[RECORDS FOR THE EXERCISE]
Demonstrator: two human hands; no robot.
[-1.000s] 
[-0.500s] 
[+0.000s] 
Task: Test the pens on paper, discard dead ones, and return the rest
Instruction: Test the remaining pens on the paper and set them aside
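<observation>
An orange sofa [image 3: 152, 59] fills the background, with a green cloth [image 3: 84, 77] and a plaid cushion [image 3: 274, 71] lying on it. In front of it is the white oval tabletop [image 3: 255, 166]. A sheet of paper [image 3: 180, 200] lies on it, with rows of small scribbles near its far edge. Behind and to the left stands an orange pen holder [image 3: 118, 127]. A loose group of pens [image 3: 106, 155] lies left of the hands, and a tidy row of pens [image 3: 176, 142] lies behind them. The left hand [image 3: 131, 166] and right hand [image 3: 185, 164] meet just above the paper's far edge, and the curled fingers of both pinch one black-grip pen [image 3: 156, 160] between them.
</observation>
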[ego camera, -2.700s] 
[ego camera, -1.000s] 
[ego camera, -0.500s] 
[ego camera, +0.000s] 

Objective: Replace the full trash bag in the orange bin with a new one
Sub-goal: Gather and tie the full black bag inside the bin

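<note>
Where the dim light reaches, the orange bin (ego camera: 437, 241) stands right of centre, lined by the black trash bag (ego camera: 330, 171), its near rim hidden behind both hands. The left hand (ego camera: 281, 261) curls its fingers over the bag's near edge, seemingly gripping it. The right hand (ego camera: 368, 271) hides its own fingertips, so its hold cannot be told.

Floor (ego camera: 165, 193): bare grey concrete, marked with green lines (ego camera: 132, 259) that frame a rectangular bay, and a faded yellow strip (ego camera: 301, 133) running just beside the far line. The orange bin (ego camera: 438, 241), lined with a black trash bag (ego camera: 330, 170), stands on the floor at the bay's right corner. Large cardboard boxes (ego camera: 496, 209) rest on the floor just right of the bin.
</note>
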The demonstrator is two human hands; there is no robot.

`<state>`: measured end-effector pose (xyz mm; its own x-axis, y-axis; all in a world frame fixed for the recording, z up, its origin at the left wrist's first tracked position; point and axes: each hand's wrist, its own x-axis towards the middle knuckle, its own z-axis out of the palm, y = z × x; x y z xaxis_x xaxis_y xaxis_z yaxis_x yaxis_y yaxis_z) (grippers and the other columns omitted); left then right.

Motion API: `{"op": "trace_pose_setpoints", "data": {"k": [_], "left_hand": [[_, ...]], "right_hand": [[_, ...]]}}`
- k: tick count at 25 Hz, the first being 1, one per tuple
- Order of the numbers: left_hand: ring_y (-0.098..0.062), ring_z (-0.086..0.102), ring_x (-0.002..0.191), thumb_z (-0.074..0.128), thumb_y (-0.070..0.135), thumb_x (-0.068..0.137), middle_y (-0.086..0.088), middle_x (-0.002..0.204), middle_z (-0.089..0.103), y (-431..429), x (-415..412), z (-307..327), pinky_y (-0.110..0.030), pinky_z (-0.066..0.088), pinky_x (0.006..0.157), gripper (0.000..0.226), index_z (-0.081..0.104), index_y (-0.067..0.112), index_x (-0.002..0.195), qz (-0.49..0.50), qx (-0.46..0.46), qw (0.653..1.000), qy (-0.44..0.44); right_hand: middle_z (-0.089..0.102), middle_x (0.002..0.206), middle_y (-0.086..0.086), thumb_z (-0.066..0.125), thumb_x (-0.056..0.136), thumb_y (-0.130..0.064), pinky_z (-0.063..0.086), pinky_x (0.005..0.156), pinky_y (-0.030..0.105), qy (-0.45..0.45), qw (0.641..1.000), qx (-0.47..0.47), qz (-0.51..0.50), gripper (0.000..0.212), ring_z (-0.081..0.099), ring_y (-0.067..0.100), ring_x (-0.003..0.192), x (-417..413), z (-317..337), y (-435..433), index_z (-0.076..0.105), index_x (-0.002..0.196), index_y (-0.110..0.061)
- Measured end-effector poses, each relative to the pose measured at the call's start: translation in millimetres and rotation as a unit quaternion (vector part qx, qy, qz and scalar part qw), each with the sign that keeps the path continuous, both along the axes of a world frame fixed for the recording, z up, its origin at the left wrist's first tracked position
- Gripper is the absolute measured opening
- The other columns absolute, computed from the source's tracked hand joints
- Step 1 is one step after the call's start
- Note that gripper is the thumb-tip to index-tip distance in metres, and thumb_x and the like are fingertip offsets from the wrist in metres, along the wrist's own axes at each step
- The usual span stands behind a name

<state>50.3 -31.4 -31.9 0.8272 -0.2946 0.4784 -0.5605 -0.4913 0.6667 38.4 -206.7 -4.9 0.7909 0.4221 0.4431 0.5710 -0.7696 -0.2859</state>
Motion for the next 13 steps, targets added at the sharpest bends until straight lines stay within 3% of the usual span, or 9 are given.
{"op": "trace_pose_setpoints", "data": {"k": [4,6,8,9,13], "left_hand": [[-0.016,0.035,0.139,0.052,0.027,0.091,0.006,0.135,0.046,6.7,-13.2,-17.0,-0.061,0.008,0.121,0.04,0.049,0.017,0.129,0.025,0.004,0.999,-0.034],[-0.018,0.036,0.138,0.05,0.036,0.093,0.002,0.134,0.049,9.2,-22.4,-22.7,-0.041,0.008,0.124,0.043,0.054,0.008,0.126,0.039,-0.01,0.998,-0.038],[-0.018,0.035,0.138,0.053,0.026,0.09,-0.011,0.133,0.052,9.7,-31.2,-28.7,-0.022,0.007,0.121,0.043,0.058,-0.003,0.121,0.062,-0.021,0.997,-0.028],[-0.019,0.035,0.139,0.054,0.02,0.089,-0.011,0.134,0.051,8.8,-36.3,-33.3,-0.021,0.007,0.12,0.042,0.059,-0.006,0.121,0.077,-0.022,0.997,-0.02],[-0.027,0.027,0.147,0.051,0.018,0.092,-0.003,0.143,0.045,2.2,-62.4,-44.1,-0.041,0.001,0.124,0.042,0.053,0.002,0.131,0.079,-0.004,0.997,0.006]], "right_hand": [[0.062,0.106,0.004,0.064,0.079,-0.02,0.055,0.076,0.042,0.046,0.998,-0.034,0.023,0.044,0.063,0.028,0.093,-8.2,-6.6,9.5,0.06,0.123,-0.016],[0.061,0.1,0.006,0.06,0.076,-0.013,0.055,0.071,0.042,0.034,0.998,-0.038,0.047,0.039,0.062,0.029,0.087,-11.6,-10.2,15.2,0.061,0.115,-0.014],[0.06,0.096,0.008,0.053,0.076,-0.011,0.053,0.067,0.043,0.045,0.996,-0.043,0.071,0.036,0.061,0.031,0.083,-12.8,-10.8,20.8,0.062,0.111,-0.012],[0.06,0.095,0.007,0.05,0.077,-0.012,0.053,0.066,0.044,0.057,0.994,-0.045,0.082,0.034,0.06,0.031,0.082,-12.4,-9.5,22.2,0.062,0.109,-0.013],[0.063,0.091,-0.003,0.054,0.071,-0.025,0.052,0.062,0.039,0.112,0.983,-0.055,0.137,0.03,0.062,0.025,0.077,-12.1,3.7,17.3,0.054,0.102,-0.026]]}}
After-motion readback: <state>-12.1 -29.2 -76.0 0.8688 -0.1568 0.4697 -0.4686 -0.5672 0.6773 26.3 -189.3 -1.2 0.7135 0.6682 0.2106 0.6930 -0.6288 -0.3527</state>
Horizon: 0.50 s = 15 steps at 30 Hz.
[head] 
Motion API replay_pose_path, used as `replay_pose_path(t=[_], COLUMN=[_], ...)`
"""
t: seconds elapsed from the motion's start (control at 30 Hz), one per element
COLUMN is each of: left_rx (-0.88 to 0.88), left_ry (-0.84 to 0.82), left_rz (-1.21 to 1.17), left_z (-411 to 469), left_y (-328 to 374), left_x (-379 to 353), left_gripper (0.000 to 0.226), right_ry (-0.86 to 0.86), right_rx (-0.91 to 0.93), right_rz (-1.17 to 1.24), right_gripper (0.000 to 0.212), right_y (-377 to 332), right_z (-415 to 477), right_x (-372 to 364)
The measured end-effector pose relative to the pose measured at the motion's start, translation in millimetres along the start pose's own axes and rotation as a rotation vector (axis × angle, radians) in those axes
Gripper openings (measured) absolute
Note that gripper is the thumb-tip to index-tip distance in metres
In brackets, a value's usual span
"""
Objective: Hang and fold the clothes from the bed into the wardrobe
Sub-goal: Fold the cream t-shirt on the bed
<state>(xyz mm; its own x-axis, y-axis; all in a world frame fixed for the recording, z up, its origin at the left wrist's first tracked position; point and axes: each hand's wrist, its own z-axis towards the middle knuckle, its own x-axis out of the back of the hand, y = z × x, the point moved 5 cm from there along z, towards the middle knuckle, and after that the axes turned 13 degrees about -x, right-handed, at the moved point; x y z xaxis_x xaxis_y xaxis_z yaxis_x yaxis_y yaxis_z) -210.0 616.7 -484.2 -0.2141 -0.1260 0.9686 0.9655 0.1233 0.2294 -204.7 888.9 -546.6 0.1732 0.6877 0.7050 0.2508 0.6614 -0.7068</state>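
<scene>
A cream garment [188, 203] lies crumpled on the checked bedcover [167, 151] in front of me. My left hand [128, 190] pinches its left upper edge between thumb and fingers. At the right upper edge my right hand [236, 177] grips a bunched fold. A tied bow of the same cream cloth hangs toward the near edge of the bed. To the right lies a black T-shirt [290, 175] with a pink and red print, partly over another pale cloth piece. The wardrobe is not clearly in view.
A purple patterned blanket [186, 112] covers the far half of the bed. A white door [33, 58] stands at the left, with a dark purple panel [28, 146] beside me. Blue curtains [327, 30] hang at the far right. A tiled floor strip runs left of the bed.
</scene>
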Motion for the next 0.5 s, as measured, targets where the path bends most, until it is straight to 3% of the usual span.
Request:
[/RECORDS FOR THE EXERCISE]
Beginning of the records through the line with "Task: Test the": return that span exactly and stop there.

Demonstrator: two human hands; no robot.
[-1.000s] 
[-0.500s] 
[+0.000s] 
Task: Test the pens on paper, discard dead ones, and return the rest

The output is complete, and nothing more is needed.